==== RAW DATA

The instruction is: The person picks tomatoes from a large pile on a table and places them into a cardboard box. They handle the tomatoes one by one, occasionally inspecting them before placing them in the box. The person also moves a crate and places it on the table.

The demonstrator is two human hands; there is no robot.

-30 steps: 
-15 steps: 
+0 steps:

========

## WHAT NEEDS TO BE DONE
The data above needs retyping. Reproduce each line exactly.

## FINISHED EXERCISE
The instruction is: The person picks tomatoes from a large pile on a table and places them into a cardboard box. They handle the tomatoes one by one, occasionally inspecting them before placing them in the box. The person also moves a crate and places it on the table.

The demonstrator is two human hands; there is no robot.

-30 steps: 
-15 steps: 
+0 steps:

The output for this exercise is complete.